You are viewing a plain text version of this content. The canonical link for it is here.
Posted to dev@hc.apache.org by "Oleg Kalnichevski (JIRA)" <ji...@apache.org> on 2014/03/18 14:57:44 UTC

[jira] [Commented] (HTTPCLIENT-1486) Quirky Behavior in URIUtils leads to Improper Request Execution

    [ https://issues.apache.org/jira/browse/HTTPCLIENT-1486?page=com.atlassian.jira.plugin.system.issuetabpanels:comment-tabpanel&focusedCommentId=13939227#comment-13939227 ] 

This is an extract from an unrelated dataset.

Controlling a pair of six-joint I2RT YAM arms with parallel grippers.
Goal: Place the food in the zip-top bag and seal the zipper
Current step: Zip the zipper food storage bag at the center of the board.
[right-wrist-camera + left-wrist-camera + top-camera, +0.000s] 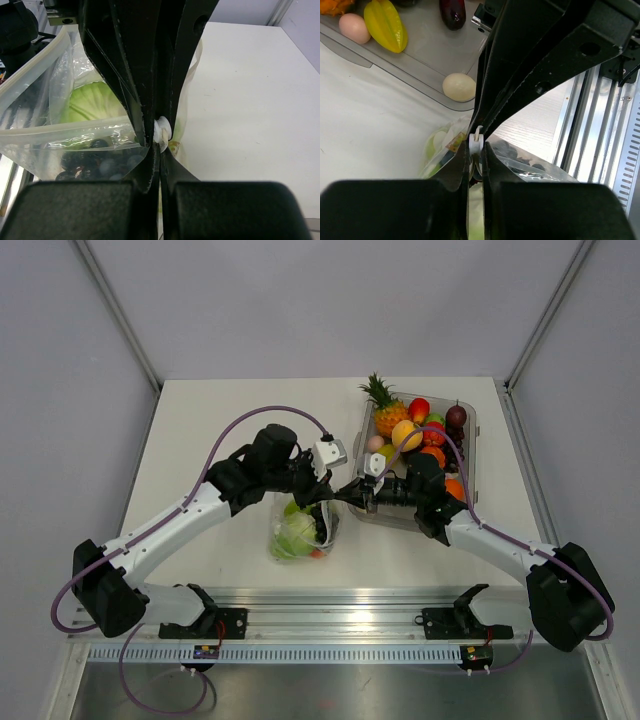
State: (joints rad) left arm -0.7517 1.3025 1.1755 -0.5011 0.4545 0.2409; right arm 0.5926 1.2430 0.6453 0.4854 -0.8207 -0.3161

Oleg Kalnichevski commented on HTTPCLIENT-1486:
-----------------------------------------------

I do not think there is much we can do about it. The uri in question is represented internally by java.net.URI as

{noformat}
scheme = {java.lang.String@470}"http"
fragment = null
authority = {java.lang.String@426}"www.example.com:80somepath"
userInfo = null
host = null
port = -1
path = {java.lang.String@473}"/someresource.html"
query = null
schemeSpecificPart = {java.lang.String@474}"//www.example.com:80somepath/someresource.html"
hash = 0
decodedUserInfo = null
decodedAuthority = {java.lang.String@426}"www.example.com:80somepath"
decodedPath = null
decodedQuery = null
decodedFragment = null
decodedSchemeSpecificPart = null
string = {java.lang.String@392}"http://www.example.com:80somepath/someresource.html"
{noformat}

This is hardly surprising given that the uri is clearly malformed. 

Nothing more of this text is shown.